What to do: Retype the data exactly, skipping any picture in it.

Data section:
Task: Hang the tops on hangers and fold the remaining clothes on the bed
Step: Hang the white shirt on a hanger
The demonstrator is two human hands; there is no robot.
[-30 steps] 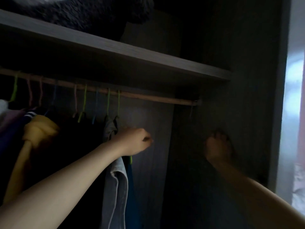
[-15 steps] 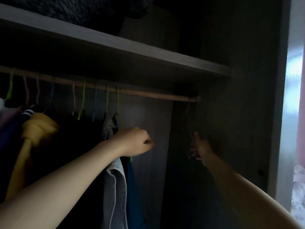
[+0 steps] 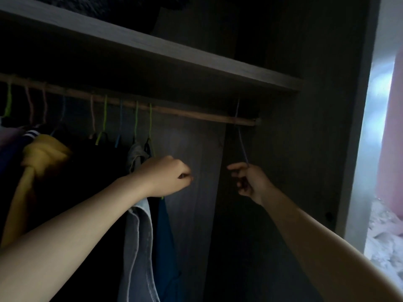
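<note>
Grey wood wardrobe (image 3: 316,149) carries a shelf (image 3: 196,62) above a wooden rail (image 3: 196,111). Tops (image 3: 43,153) hang crowded along the rail's left part, with a grey denim one (image 3: 139,236) near their right edge. The left hand (image 3: 168,175) has its grip curled round a green hanger (image 3: 150,125). The right hand (image 3: 253,184) pinches a blue hanger (image 3: 242,144) hooked near the rail's right end.

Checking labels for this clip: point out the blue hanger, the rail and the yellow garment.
blue hanger (image 3: 240,138), head view, neck below the rail
rail (image 3: 185,111), head view, bare middle stretch
yellow garment (image 3: 43,151), head view, bunched upper fold
</note>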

Solution to the problem:
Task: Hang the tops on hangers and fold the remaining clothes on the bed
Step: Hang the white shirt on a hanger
The demonstrator is two human hands; there is no robot.
[-30 steps] 
[-15 steps] 
[+0 steps] 
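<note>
Grey wood wardrobe (image 3: 316,149) carries a shelf (image 3: 196,62) above a wooden rail (image 3: 196,111). Tops (image 3: 43,153) hang crowded along the rail's left part, with a grey denim one (image 3: 139,236) near their right edge. The left hand (image 3: 168,175) has its grip curled round a green hanger (image 3: 150,125). The right hand (image 3: 253,184) pinches a blue hanger (image 3: 242,144) hooked near the rail's right end.

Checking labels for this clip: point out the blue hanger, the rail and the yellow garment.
blue hanger (image 3: 240,138), head view, neck below the rail
rail (image 3: 185,111), head view, bare middle stretch
yellow garment (image 3: 43,151), head view, bunched upper fold
</note>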

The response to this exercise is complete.